Mon ami, son agonie et sa fin, du moins, ont été douces… À trois heures dix minutes du matin, elle a rendu son âme au ciel !
Le médecin, amené par Albert, m’a affirmé (triste consolation), qu’après la violente commotion de la nuit, tous les secours de l’art auraient été impuissants à sauver notre mère…

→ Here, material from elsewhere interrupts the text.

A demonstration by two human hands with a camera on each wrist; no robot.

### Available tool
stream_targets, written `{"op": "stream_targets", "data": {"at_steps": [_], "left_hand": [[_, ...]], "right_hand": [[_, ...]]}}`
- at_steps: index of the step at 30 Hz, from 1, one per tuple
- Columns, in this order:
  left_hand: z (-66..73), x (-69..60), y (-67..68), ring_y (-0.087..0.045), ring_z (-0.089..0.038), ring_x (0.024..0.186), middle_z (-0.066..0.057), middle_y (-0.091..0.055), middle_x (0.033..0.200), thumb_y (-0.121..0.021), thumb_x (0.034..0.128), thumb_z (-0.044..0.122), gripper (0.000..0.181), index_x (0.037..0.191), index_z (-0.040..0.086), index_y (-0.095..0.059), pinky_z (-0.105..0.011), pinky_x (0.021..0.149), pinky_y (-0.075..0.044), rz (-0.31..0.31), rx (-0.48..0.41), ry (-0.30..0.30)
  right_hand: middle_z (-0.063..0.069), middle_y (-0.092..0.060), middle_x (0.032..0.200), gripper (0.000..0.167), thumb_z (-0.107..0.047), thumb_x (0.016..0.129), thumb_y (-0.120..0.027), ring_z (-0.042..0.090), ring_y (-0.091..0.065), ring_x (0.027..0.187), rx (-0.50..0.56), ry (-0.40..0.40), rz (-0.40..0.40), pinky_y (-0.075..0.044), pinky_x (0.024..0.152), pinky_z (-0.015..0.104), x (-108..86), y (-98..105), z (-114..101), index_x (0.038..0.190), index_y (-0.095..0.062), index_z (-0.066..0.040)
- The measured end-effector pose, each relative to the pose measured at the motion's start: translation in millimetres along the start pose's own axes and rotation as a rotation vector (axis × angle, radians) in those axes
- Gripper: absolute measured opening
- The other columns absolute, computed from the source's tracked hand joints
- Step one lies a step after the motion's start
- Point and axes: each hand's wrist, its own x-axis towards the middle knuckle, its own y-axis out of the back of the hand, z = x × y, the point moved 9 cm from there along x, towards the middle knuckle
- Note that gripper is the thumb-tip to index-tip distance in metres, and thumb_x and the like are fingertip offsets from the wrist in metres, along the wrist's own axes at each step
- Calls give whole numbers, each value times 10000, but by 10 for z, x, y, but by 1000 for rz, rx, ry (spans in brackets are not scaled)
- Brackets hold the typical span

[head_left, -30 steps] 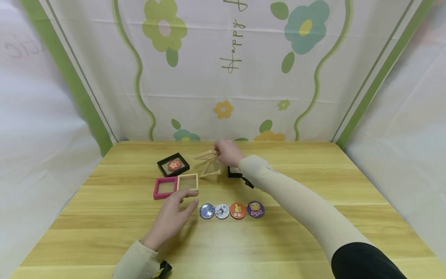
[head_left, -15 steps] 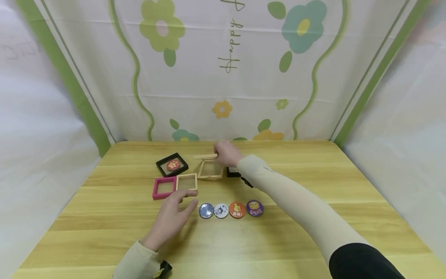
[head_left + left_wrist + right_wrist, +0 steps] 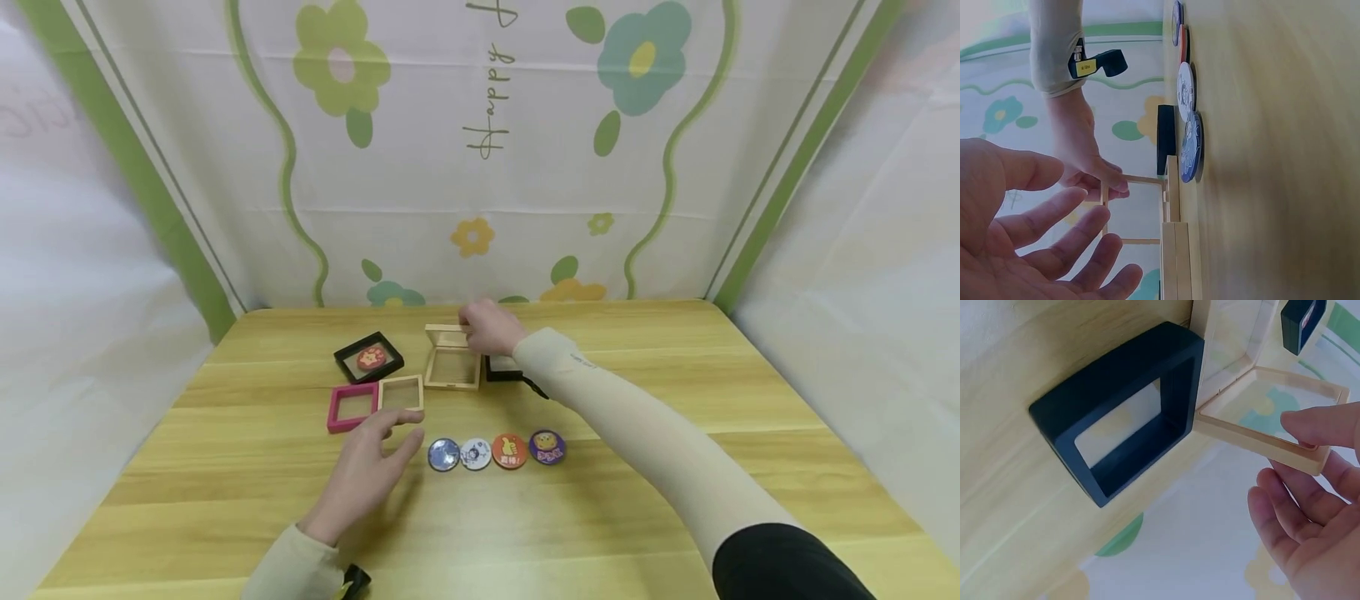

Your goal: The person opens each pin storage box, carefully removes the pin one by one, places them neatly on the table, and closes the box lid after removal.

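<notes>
A beige hinged display frame (image 3: 452, 386) with clear film lies on the wooden table, its lid raised at the back. My right hand (image 3: 491, 327) pinches the lid's edge; in the right wrist view, the thumb lies on the lid's inner side (image 3: 1260, 445) with fingers behind it. My left hand (image 3: 363, 475) is held above the table, its fingers loosely bent and apart, holding nothing. Nearest to it are a second beige frame (image 3: 401, 379) and a pink frame (image 3: 339, 423). Beside the hinged frame, a black frame (image 3: 504, 376) is partly hidden by my right wrist.
A row of round badges, blue (image 3: 444, 455), white (image 3: 476, 454), orange (image 3: 510, 451) and purple (image 3: 547, 447), lies in front of the frames. Back left lies a black frame (image 3: 347, 367) with a red badge (image 3: 371, 358) inside. A flowered curtain (image 3: 480, 183) closes the back.
The hinged beige frame, tilted and lifted a second ago, has settled flat on the table with its lid raised in my right hand. My left hand has stayed in place.
</notes>
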Motion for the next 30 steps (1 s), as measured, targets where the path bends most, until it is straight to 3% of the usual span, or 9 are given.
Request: {"op": "stream_targets", "data": {"at_steps": [3,6,11,14,16,19,23,27,30], "left_hand": [[19,7,-3,-543,-274,1193,-45,-652,1214,-683,939,132,246,1177,75,-680,-501,999,-421,1,5,-9],[38,10,7,-547,-273,1188,-47,-656,1206,-683,937,121,237,1168,69,-682,-497,999,-422,7,4,-13],[31,-2,-20,-546,-274,1189,-41,-652,1212,-684,938,128,242,1173,71,-679,-500,997,-424,-5,4,-8],[23,-5,-13,-547,-274,1187,-40,-652,1211,-687,936,126,243,1173,73,-682,-500,994,-426,0,2,-3],[21,-1,-3,-547,-274,1187,-41,-652,1210,-686,937,123,239,1171,71,-683,-498,994,-428,4,0,-3],[20,5,1,-549,-276,1184,-45,-653,1207,-685,936,116,236,1167,66,-684,-495,990,-433,4,0,-5],[18,8,-4,-553,-274,1179,-48,-656,1201,-684,936,112,232,1162,62,-686,-488,987,-438,1,6,-4],[24,6,8,-556,-273,1174,-48,-659,1195,-684,936,115,224,1153,59,-689,-483,986,-440,5,8,-4],[30,6,13,-556,-268,1172,-43,-659,1195,-683,937,118,219,1149,63,-690,-480,986,-440,4,9,-6]], "right_hand": [[41,-652,897,208,93,818,-569,166,-592,769,-63,0,24,-499,635,281,4,32,3,929,-667,-53],[80,-685,1056,265,79,843,-588,215,-647,946,-118,-2,44,-542,762,325,-3,72,-14,1053,-695,-41],[66,-684,1090,272,68,877,-599,203,-645,1005,-161,-11,34,-545,782,309,-26,75,-34,1089,-713,-59],[38,-679,1007,233,58,879,-597,167,-643,928,-166,6,44,-535,707,271,-28,85,-52,1026,-727,-68],[6,-626,852,191,68,855,-579,128,-589,773,-158,22,48,-474,591,241,-29,101,-62,869,-698,-80],[-32,-388,641,252,82,779,-534,101,-348,571,-132,40,33,-273,482,234,-37,116,-60,645,-482,-124],[-40,-177,576,344,65,722,-511,104,-140,520,-81,69,-24,-149,485,258,-58,112,-65,597,-288,-165],[-29,-182,577,329,56,754,-514,112,-138,526,-63,100,-80,-160,504,268,-72,90,-88,602,-302,-145],[-56,-437,623,237,57,805,-541,80,-339,550,-73,121,-96,-302,519,233,-81,80,-113,651,-563,-122]]}}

J’avais reporté Juliette dans son lit ; le médecin l’a examinée… Il n’y avait plus à en douter, elle était atteinte d’une fièvre typhoïde ; il a prescrit dès lors la médication la plus énergique ; il la continue encore aujourd’hui ; depuis trois jours, il est venu quotidiennement quatre ou cinq fois. Il ne désespère pas de sauver Juliette ; mais, tout est à craindre jusqu’au huitième jour, époque de la crise décisive de cette maladie… La fièvre typhoïde étant inévitablement contagieuse pour les enfants, le médecin m’avait formellement déclaré qu’Albert en serait atteint, si je ne l’éloignais pas sur-le-champ de sa sœur. Il me fallait donc me séparer de ce cher enfant, l’unique consolation qui me restât, ta mère morte et ma fille mourante ! Cette résolution me navrait, mais je n’ai pas hésité ; chaque heure de plus qu’il passait près de Juliette devenait pour lui un danger. Dès qu’il fit jour, j’écrivis à l’ancien maître de pension de mon fils, pour le supplier de le garder pendant quelque temps ; il y a consenti. Et le pauvre enfant désolé, mais rempli de raison, nous a quittés, conduit par Honorine ; il a, du moins, ainsi échappé à tout ce qu’il y a eu pour moi de déchirant, dans l’accomplissement des derniers devoirs que j’ai rendus à notre mère. Hélas ! notre demeure est tellement exiguë, qu’une seule porte séparait la chambre mortuaire… de celle où je veillais auprès de Juliette.
Mon ami, aucune main étrangère n’a touché les restes de celle que nous pleurons ; j’ai, avec l’aide d’Honorine, rempli ce pieux officie.